U.S. District Judge Dean Pregerson has agreed to review a denial decision in Los Angeles from scratch, rather than looking only for abuse of discretion, because, he says, the initial denial letter tended to show a conflict of interest that breached the carriers fiduciary obligations to the beneficiary.

To comply with the Employee Retirement Income Security Act, “the initial denial letter must be precise, unambiguous, and clearly articulate any procedural or medical reasons for the denial,” Pregerson writes in an opinion on the case, Olive vs. American Express Long Term Disability Benefit Plan, et al.

The ruling deals only with procedural issues and not with the merits of the case.

The plaintiff in the case, Ruth Olive, belonged to a group long-term disability insurance plan insured and administered by an affiliate of MetLife Inc., New York.

Olive filed an LTD claim in 1999, after she underwent abdominal surgery and suffered a serious infection.

An October 1999 initial denial letter told Olive that she would have to be unable to perform any and every duty of her own occupation, and require the regular care of a doctor, to qualify for benefits.

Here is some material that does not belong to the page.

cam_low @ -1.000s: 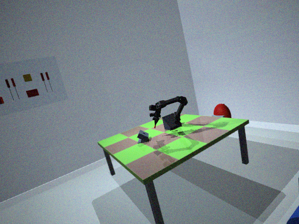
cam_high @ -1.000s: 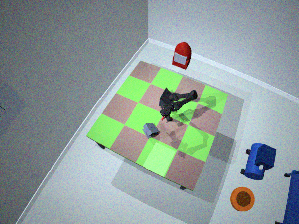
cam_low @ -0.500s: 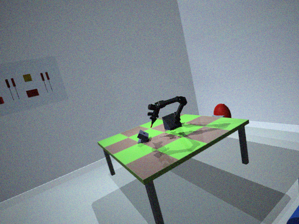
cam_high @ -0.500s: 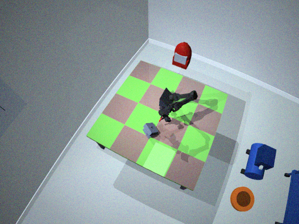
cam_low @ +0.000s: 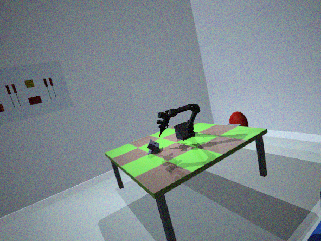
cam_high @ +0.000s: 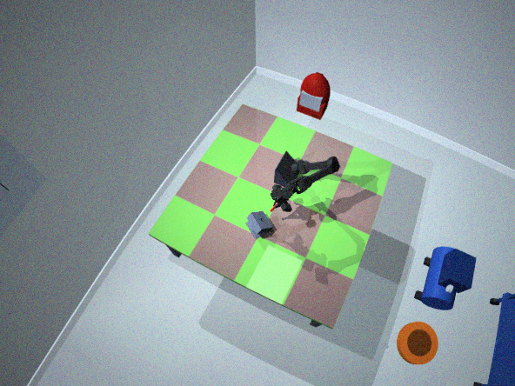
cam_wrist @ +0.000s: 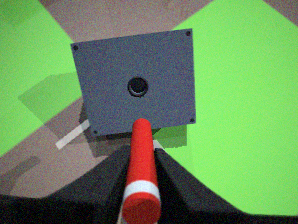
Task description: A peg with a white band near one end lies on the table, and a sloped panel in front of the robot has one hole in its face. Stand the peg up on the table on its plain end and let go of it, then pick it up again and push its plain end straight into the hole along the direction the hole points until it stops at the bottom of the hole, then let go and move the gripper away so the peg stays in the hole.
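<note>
The red peg is held in the air, its white band near the camera end in the wrist view and its plain end pointing away toward the panel. My gripper is shut on the peg, above the table and to the robot's side of the panel. The grey-blue sloped panel stands on the table. Its round dark hole is empty and lies just beyond the peg's plain end in the wrist view. The peg does not touch the panel in the exterior view.
The checkered green and brown table carries the arm and panel. The arm's dark base block stands behind the gripper. Shadows of the arm fall beside the panel. A red object, blue machines and an orange ring are off the table.
</note>
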Robot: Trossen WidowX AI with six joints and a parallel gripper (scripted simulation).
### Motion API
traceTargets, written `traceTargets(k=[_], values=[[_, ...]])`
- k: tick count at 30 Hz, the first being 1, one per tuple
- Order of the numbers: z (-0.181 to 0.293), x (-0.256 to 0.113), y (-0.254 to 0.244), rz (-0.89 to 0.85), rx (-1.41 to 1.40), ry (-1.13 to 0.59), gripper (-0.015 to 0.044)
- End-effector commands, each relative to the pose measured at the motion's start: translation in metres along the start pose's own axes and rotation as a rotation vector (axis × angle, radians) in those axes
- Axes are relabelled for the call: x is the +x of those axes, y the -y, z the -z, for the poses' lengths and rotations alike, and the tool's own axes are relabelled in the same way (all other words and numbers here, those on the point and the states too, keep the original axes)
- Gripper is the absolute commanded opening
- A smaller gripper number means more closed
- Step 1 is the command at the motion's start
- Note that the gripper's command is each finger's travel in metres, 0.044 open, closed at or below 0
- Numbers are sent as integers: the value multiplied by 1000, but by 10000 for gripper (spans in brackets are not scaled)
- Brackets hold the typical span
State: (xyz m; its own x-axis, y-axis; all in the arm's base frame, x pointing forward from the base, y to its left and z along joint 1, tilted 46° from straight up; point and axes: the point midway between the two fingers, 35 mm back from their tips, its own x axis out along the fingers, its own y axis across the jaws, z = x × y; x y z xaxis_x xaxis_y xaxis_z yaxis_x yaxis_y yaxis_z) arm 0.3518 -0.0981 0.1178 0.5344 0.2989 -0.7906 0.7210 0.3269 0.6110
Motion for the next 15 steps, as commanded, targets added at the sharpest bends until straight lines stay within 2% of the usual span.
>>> traceTargets(k=[1, 15], values=[[-3, 7, 0, 2, 3, 9, 0], [-9, 34, -4, -9, 10, 29, 0]])
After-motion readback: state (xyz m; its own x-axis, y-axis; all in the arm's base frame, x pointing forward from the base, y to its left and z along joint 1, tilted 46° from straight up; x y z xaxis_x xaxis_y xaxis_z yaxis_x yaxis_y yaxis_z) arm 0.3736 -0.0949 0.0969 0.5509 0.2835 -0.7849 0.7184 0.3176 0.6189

The letter told Olive that her surgeon would not fill out any paperwork; that her primary care physician said he was not seeing her; and that it did not have information indicating she was unable to work.

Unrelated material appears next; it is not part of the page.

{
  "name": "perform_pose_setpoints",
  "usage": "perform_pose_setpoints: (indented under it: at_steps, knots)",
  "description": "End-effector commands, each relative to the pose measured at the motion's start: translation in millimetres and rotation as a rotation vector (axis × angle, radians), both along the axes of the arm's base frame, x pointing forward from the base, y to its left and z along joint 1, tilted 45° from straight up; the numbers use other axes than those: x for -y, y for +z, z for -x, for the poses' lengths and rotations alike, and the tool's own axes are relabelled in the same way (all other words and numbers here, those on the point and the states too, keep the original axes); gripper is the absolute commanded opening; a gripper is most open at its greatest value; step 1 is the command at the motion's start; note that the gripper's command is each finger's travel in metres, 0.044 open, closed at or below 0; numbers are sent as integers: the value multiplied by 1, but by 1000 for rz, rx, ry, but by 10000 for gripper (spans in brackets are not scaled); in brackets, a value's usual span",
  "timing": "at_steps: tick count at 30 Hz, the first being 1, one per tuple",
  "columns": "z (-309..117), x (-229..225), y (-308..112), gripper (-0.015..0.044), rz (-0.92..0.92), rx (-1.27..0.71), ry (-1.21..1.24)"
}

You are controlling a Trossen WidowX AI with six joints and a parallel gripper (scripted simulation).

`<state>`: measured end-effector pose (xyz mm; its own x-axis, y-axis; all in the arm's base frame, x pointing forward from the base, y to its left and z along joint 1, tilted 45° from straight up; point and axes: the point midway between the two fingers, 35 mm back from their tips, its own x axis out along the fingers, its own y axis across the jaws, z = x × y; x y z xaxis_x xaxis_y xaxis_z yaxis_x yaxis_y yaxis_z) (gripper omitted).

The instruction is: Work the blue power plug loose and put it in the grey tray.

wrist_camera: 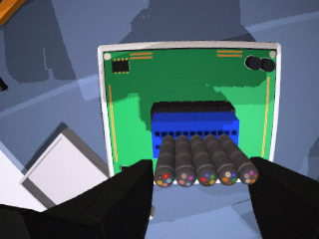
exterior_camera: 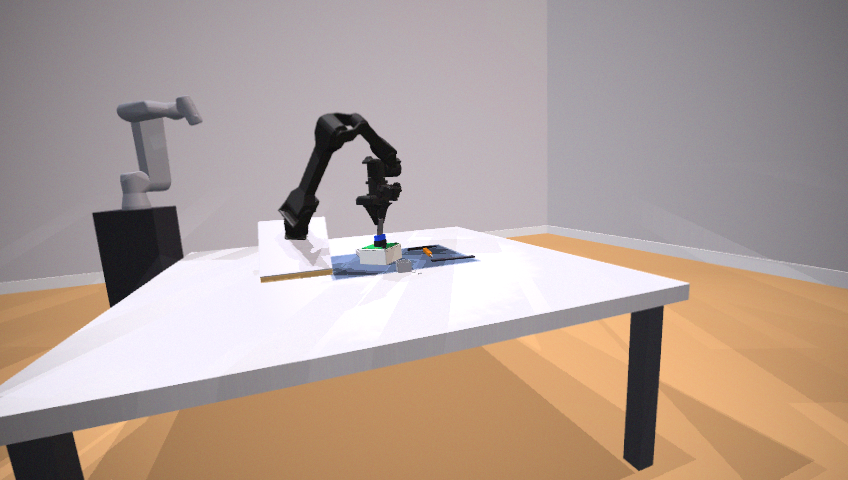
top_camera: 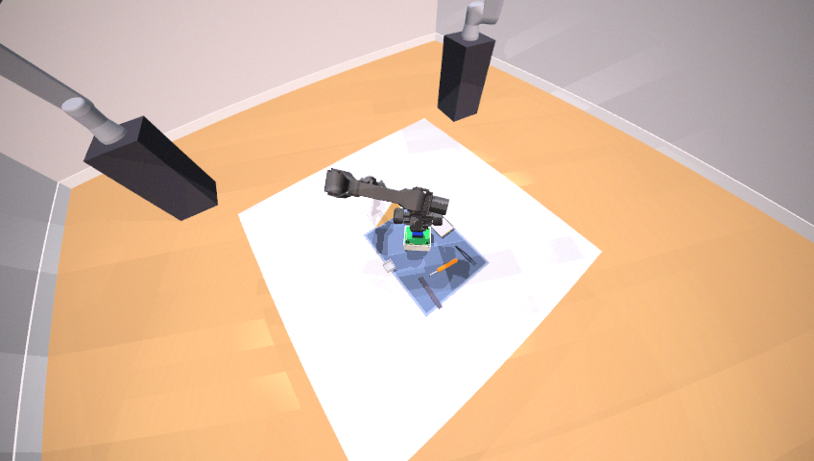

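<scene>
Blue plug [top_camera: 418,233] [exterior_camera: 379,237] [wrist_camera: 194,124]: seated in the black socket [exterior_camera: 379,244] [wrist_camera: 193,107], probably gripped by friction.
Pincer [top_camera: 418,230] [exterior_camera: 380,233] [wrist_camera: 201,170]: slightly apart astride the plug, holding nothing, perhaps so I can regrip.
Grey tray [top_camera: 442,228] [wrist_camera: 65,169]: beside the board [top_camera: 410,239] [exterior_camera: 389,245] [wrist_camera: 130,119], handy for my drop.

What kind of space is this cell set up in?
Probably a robotics lab or electronics test bench: a circuit board on a blue mat, an orange-handled tool beside it, and grey arms on dark pedestals around the table.
</scene>
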<state>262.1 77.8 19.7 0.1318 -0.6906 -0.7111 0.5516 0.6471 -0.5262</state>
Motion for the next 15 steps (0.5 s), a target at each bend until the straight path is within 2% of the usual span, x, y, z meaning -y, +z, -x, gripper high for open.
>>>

Olive filed an unsuccessful appeal in December 1999.

MetLife reviewed and rejected her claim a third time, even though it said the plan offered only one level of appeals, and a fourth time, after Olive reported she had qualified for Social Security disability benefits.

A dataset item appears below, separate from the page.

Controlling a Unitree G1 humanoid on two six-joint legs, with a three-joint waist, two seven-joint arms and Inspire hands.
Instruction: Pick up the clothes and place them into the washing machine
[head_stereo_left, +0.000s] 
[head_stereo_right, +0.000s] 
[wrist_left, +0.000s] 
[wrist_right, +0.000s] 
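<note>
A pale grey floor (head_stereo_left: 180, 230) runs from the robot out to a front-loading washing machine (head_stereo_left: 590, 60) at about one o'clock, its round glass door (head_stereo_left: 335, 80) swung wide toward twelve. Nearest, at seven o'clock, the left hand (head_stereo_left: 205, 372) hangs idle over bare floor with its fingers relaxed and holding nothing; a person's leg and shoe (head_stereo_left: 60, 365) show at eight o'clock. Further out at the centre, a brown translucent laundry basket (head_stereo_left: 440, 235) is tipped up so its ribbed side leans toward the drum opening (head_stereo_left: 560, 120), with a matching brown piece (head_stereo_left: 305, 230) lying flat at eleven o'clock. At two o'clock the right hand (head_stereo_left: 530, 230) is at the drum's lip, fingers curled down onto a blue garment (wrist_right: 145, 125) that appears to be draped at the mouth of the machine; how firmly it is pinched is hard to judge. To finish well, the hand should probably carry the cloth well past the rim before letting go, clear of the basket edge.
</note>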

The February 2000 letter explaining the denial of the first appeal was better than the initial denial letter, because it included a critique of medical records and an explanation of the evidence necessary to show evidence of disability, but MetLife should have included that information in the first letter, Pregerson writes.

“As far as reasonably possible, the first denial notice must provide a measure of precision that is commensurate with that of any final notice denying a claim,” the judge writes.

Otherwise, he says, a plan would have an incentive to send members “marginal” initial letters.

Representatives for MetLife declined to comment.

Allen Ball, a Venture, Calif., lawyer who helped represent Olive, welcomed the ruling. “I think its a ruling just based on the applicable law,” Ball says.

Many insurers and employers now seem to be avoiding any appearance of a conflict of interest by using independent third-party administrators, rather than insurers, to administer ERISA benefit plans, Ball says.


Reproduced from National Underwriter Life & Health/Financial Services Edition, February 25, 2002. Copyright 2002 by The National Underwriter Company in the serial publication. All rights reserved.Copyright in this article as an independent work may be held by the author.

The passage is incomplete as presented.